— REQUIRED ACTION —
Everything in the data below is to be reproduced without any deviation.
(Beginning of RECORDED DATA)
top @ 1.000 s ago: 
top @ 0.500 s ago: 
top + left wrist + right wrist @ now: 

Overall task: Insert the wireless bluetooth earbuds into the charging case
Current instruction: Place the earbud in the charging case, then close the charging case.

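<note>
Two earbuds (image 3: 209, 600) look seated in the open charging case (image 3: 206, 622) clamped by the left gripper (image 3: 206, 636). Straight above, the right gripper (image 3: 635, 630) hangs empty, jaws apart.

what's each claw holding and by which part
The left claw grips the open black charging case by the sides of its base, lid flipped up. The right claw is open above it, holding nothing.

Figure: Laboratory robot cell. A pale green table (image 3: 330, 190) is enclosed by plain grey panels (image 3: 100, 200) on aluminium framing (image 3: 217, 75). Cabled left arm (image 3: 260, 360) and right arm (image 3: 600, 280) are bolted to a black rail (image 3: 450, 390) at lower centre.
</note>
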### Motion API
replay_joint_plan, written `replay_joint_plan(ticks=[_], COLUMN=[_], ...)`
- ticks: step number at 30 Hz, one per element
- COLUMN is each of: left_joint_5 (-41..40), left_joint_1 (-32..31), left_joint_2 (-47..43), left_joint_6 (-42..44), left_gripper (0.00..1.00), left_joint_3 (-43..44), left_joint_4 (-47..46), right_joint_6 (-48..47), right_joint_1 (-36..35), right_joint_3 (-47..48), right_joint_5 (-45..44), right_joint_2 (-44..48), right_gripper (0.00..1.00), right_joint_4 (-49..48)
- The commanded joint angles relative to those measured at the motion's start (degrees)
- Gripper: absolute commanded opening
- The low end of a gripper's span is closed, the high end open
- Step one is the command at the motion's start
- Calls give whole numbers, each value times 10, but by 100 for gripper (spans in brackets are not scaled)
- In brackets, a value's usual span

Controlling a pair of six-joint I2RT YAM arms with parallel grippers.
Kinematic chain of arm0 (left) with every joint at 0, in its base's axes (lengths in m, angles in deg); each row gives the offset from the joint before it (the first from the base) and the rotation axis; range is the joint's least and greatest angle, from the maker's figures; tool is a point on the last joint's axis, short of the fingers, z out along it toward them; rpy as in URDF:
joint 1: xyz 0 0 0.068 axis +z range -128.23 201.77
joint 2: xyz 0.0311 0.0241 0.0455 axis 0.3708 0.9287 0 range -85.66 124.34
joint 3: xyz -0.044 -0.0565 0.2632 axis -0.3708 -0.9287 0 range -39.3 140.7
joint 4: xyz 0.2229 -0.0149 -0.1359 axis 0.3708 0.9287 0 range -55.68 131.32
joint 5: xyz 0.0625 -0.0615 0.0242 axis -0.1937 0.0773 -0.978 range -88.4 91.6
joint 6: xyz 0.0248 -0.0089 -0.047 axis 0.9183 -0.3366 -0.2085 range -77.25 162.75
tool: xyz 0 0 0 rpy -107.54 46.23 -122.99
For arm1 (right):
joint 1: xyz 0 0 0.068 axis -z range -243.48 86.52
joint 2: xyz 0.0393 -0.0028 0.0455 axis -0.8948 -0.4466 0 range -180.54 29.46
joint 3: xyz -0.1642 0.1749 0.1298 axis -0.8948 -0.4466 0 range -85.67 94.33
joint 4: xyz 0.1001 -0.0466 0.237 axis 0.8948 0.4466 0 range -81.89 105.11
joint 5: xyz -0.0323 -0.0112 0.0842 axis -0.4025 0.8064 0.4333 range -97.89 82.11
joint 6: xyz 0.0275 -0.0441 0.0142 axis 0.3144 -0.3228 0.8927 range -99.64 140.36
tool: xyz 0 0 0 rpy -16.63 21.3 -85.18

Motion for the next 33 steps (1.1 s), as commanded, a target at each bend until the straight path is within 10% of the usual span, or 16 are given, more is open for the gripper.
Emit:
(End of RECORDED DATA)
— RESPONSE —
top @ 1.000 s ago: 
top @ 0.500 s ago: 
top + left wrist + right wrist @ now: 

Overall task: Insert the wireless bluetooth earbuds into the charging case
Current instruction: Place the earbud in the charging case, then close the charging case.

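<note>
Two earbuds (image 3: 209, 600) look seated in the open charging case (image 3: 206, 622) clamped by the left gripper (image 3: 206, 636). Straight above, the right gripper (image 3: 635, 630) hangs empty, jaws apart.

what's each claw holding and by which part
The left claw grips the open black charging case by the sides of its base, lid flipped up. The right claw is open above it, holding nothing.

Figure: Laboratory robot cell. A pale green table (image 3: 330, 190) is enclosed by plain grey panels (image 3: 100, 200) on aluminium framing (image 3: 217, 75). Cabled left arm (image 3: 260, 360) and right arm (image 3: 600, 280) are bolted to a black rail (image 3: 450, 390) at lower centre.
</note>
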### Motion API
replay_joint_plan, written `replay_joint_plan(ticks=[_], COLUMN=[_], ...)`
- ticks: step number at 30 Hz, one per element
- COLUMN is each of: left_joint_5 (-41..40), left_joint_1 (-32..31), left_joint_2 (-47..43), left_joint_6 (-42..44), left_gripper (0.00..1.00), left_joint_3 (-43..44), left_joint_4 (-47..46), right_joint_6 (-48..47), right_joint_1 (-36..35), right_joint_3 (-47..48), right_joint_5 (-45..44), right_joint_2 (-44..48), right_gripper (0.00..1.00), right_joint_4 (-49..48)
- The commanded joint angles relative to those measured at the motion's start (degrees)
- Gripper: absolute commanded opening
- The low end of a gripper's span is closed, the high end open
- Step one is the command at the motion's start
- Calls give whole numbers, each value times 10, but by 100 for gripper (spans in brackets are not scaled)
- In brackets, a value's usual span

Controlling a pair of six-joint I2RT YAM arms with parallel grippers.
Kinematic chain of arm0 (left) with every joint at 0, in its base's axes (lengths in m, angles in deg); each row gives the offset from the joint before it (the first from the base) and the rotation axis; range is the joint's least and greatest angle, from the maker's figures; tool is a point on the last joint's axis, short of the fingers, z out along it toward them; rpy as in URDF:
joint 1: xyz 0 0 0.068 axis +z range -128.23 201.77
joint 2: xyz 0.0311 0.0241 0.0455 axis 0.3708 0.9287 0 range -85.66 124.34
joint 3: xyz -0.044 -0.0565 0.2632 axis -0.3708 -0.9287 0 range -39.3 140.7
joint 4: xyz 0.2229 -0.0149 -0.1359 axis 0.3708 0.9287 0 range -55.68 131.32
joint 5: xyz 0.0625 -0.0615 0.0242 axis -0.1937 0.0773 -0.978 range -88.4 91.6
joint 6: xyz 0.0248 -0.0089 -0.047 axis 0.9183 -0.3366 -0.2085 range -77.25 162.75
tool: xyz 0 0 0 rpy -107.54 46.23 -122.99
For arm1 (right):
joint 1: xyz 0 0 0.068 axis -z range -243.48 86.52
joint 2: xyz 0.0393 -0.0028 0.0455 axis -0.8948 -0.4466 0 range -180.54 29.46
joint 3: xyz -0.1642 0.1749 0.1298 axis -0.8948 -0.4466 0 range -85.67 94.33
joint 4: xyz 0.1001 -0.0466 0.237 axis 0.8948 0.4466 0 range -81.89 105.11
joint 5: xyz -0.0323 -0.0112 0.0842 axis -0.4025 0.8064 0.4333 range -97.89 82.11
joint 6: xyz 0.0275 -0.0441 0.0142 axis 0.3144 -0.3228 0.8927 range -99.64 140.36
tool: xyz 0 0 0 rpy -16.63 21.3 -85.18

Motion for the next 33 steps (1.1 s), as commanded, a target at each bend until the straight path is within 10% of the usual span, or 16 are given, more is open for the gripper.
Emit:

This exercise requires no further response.